- **EXERCISE BRIEF**
Say how many lines of the listing below hold the string "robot", and say nothing else.

- **AVAILABLE DATA**
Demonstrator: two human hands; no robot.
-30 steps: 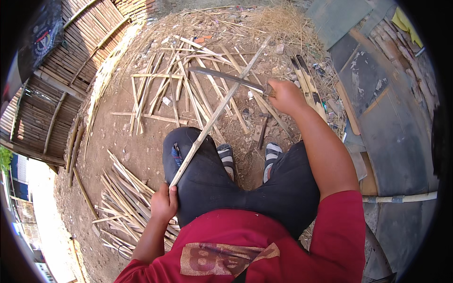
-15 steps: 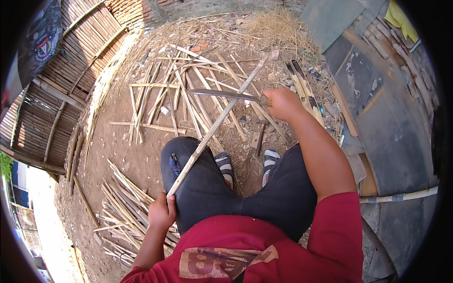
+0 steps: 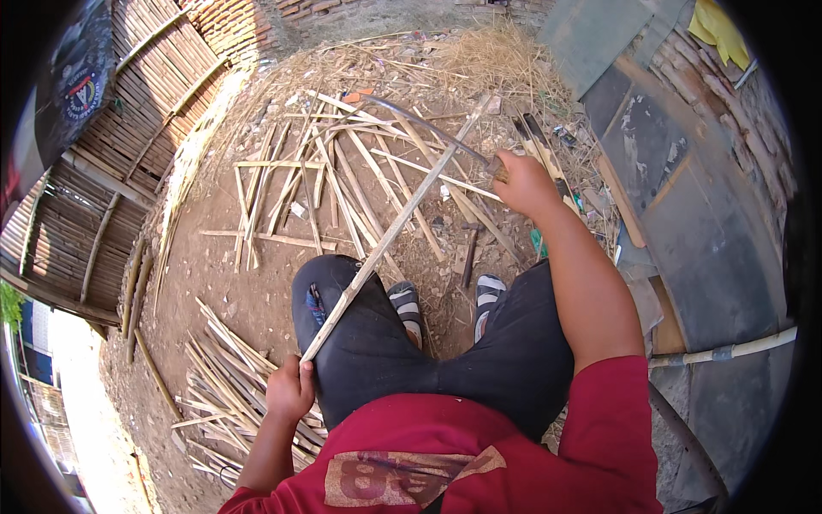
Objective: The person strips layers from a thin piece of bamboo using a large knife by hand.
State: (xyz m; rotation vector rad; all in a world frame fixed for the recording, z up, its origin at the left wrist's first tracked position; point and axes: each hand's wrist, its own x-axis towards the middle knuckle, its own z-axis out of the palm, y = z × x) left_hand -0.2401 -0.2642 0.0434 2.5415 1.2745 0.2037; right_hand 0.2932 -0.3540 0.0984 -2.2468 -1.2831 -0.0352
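Across the left knee (image 3: 342, 317) a long bamboo strip (image 3: 396, 227) is laid, slanting up and away toward the scattered bamboo slats (image 3: 342, 184) on the dirt ground (image 3: 223, 274). Its near end is clenched in the left hand (image 3: 291, 390), just left of that knee. Beyond the knee, to the right, the right hand (image 3: 524, 182) is closed around the handle of a curved blade (image 3: 428, 128), whose metal is held above the far part of the strip; whether they touch cannot be told. Left of the knee, beside the left hand, a pile of split strips (image 3: 227, 385) is seen.
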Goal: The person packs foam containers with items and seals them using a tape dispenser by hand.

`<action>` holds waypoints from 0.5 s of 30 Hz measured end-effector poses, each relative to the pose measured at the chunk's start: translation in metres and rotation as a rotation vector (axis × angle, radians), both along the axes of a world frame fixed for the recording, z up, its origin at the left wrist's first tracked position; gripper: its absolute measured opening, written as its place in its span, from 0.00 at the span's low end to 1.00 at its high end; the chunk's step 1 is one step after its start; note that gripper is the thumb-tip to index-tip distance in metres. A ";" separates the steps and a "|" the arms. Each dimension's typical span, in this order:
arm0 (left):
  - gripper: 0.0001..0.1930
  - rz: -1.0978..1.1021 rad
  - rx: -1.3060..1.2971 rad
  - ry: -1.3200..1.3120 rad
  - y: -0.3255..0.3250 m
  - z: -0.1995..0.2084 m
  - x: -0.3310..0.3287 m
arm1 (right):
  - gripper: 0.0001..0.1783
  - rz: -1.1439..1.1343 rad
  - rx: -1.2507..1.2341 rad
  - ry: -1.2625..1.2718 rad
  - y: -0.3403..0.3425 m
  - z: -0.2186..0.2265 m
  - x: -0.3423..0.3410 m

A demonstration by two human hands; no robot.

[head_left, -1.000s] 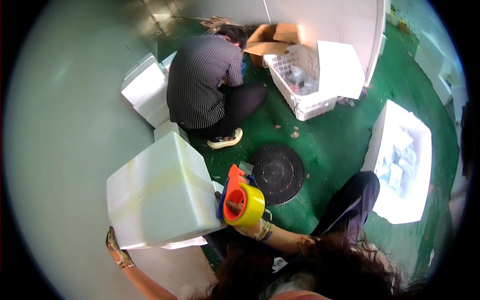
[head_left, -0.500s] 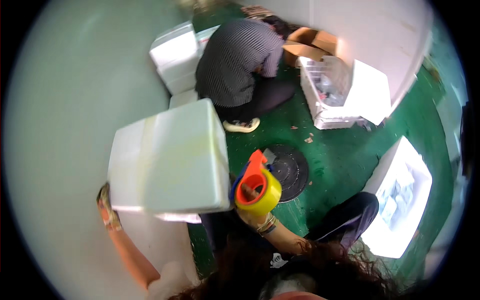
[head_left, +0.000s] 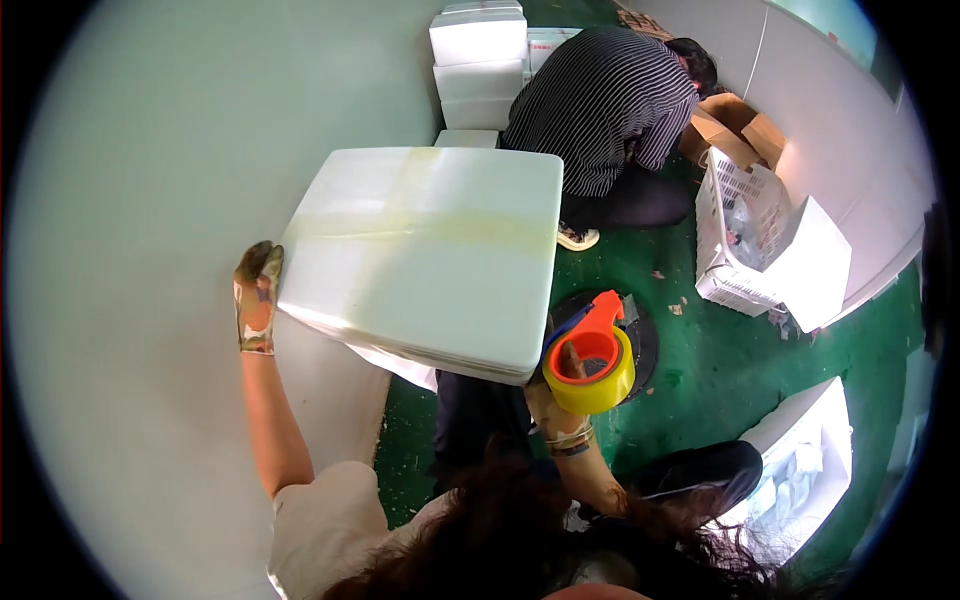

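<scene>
A white foam box (head_left: 440, 280), with pale yellow tape crossing its lid, is held up in front of me, tilted. My left hand (head_left: 258, 290), in a patterned glove, grips the box at its left edge, with part of the fingers out of sight. At the box's right corner, my right hand (head_left: 556, 400) is closed on a tape dispenser (head_left: 606, 312) with an orange frame and a yellow roll of tape. One finger pokes through the dispenser's ring. The box hides whatever other fingers of the right hand lie behind it.
A co-worker (head_left: 600, 110) in a striped shirt crouches ahead. Stacked white foam boxes (head_left: 480, 60) stand left of them; a cardboard box (head_left: 725, 130) and white crate (head_left: 725, 280) stand right. An open foam box (head_left: 835, 430) with bagged contents sits at lower right. The wall (head_left: 180, 180) is at left.
The foam box has turned and tipped, so more of its taped top shows. My left hand has risen with it. The dispenser stays in my right hand, while the whole view has shifted.
</scene>
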State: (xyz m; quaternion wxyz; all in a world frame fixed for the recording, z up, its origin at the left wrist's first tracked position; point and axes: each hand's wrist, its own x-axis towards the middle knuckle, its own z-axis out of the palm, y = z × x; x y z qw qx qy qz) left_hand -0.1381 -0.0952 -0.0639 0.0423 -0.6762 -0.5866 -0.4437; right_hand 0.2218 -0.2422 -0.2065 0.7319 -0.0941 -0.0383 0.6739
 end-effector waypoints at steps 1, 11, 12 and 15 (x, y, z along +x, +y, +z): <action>0.18 0.046 0.114 0.243 -0.002 0.006 0.018 | 0.34 -0.051 -0.061 -0.029 0.001 -0.009 0.004; 0.38 -0.670 -0.217 0.987 -0.022 0.050 0.196 | 0.29 -0.170 -0.091 0.027 0.004 -0.007 -0.002; 0.40 -0.696 -0.155 1.097 -0.020 0.047 0.210 | 0.29 -0.182 -0.089 0.028 0.005 -0.012 0.000; 0.38 -0.936 -0.122 1.065 -0.031 0.050 0.247 | 0.29 -0.171 -0.092 0.090 0.004 -0.022 0.003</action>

- **ANSWER SECTION**
2